Por: José Manuel Araújo
Porquê insisto nisso? Porque estou convicto que podemos melhorar e mais do que isso. Podemos criar condições para abandonarmos a filosofia da gestão corrente e do aproveitamento das oportunidades, o que em si é meritório, para criarmos as bases para um desenvolvimento continuado, sustentável e perceptível do nosso futebol. É claro que temos feito muito. Formações para treinadores, árbitros, jornalistas desportivos e dirigentes, infra-estruturas, criação de escalões de formação em muitas ilhas, participação da nossa selecção em grandes competições internacionais e mais recentemente, a primeira participação da nossa selecção feminina num jogo internacional.

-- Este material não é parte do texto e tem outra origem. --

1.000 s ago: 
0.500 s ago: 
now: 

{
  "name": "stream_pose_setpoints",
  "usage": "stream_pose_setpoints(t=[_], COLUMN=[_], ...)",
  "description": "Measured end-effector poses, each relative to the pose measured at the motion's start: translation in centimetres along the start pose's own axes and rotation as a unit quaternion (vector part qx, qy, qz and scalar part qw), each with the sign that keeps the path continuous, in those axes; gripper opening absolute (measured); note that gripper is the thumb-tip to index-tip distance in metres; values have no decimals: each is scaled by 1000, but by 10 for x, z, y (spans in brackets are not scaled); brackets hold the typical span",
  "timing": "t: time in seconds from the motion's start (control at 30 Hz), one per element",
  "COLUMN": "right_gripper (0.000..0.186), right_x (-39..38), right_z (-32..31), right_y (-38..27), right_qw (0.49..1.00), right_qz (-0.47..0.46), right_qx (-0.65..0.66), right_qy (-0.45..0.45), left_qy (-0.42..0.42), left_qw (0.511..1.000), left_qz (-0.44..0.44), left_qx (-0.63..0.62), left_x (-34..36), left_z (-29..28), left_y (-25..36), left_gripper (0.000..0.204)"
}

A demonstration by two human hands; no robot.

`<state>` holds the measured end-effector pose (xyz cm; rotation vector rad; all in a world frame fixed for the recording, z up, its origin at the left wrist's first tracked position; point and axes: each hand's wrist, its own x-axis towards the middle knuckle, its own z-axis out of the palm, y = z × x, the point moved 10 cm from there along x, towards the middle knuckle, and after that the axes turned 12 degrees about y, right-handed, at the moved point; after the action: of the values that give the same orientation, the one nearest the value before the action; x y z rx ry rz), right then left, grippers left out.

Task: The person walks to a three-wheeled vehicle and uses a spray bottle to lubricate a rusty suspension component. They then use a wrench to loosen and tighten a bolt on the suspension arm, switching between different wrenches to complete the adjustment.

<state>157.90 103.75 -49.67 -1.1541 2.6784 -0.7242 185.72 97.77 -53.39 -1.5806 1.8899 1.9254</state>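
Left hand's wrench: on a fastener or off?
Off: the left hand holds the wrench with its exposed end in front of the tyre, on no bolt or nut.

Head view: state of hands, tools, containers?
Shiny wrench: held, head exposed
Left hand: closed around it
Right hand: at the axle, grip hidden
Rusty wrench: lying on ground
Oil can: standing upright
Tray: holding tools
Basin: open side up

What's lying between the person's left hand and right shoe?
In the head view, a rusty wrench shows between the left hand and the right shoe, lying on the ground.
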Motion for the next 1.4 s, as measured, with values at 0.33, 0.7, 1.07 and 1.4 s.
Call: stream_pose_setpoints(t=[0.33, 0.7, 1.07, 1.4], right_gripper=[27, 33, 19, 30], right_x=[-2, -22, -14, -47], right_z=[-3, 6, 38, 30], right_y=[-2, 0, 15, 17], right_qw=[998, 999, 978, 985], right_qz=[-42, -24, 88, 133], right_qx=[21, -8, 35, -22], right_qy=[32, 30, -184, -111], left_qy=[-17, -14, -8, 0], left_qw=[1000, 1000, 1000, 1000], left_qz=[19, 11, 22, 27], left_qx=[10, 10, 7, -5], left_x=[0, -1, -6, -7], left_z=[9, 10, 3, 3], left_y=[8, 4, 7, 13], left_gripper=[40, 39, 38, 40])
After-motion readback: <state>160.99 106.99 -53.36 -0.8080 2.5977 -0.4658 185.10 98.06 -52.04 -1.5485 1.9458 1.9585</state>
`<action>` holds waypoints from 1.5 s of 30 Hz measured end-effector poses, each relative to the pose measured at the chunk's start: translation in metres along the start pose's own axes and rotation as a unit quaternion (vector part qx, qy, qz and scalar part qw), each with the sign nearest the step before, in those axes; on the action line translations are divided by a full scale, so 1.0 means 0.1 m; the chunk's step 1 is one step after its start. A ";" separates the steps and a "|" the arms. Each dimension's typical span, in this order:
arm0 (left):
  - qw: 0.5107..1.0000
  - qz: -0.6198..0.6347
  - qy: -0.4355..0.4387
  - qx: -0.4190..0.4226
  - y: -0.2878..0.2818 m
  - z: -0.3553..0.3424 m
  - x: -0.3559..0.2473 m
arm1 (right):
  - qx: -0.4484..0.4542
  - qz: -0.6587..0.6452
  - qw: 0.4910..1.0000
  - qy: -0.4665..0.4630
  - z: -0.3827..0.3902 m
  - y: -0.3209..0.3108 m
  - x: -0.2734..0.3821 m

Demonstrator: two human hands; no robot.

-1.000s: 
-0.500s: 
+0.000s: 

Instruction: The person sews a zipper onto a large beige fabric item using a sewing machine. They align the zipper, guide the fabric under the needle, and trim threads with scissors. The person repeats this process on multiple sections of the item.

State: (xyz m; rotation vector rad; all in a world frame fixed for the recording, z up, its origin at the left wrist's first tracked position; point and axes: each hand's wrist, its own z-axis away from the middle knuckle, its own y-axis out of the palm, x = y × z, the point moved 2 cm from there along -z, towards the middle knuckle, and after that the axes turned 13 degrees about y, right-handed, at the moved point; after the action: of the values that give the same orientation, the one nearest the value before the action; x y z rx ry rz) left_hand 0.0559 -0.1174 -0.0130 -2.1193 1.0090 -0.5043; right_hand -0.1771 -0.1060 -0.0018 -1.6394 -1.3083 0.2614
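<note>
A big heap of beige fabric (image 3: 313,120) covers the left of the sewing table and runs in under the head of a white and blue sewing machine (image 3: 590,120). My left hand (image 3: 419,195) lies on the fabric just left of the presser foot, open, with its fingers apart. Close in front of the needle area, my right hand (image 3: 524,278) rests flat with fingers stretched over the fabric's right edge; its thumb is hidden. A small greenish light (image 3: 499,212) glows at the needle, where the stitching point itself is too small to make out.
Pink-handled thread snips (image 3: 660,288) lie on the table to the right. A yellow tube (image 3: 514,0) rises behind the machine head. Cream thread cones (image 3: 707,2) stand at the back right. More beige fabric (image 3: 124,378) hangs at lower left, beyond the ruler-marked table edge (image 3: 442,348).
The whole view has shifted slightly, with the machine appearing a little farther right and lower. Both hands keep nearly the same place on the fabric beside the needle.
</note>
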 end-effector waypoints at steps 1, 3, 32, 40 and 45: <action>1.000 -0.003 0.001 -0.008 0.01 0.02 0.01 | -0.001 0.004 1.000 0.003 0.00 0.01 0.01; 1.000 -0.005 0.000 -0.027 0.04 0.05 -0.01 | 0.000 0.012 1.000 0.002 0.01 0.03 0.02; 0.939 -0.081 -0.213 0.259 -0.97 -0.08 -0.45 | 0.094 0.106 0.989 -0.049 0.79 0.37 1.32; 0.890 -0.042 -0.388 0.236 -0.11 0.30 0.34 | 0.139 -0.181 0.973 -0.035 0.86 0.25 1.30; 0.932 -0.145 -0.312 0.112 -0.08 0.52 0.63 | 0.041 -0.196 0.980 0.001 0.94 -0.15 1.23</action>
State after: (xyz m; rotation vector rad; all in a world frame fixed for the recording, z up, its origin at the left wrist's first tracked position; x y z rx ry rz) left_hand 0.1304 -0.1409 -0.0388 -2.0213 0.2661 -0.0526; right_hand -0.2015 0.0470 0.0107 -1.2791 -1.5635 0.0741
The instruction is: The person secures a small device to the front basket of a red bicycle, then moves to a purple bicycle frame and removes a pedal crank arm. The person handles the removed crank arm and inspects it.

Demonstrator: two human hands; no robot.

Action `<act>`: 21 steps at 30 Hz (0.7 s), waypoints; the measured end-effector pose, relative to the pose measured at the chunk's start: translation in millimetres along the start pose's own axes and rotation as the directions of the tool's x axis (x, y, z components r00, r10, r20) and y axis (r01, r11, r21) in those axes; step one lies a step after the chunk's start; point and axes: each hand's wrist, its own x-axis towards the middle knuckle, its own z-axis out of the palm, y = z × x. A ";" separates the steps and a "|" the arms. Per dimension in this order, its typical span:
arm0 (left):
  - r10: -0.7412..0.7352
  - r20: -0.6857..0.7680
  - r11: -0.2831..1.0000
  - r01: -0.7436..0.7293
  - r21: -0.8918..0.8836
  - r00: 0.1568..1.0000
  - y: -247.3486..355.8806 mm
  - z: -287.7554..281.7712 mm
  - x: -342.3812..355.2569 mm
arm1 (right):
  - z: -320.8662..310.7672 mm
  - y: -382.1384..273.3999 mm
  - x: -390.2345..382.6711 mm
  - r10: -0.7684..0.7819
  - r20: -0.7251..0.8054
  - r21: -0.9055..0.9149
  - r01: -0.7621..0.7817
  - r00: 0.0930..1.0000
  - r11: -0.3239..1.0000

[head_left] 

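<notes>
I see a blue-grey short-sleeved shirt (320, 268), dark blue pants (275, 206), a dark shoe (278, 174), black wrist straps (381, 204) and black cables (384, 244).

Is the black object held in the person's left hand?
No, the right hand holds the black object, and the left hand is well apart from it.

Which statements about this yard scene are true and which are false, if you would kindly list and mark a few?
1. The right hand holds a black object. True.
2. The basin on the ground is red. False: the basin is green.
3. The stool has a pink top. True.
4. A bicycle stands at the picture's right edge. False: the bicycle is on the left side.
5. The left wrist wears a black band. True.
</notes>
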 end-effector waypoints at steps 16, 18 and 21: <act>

Uma viatura pode ter tudo no lugar: Caixa de velocidade, volante, retrovisores e tudo mais mas, se não existir uma boa estrada, ela não consegue realizar a viagem sonhada.
A meu ver, no futebol, essa estrada é o “modelo de futebol” onde tudo vai desaguar e de onde tudo se constrói e floresce. O campeonato Nacional é a mais importante competição de futebol em todos os países a tal ponto que se pode pensar que as outras competições (taças e torneios) são complementos do campeonato Nacional, para dar mais recheio e brilho ao futebol de um país e mais jogo nas pernas aos jogadores.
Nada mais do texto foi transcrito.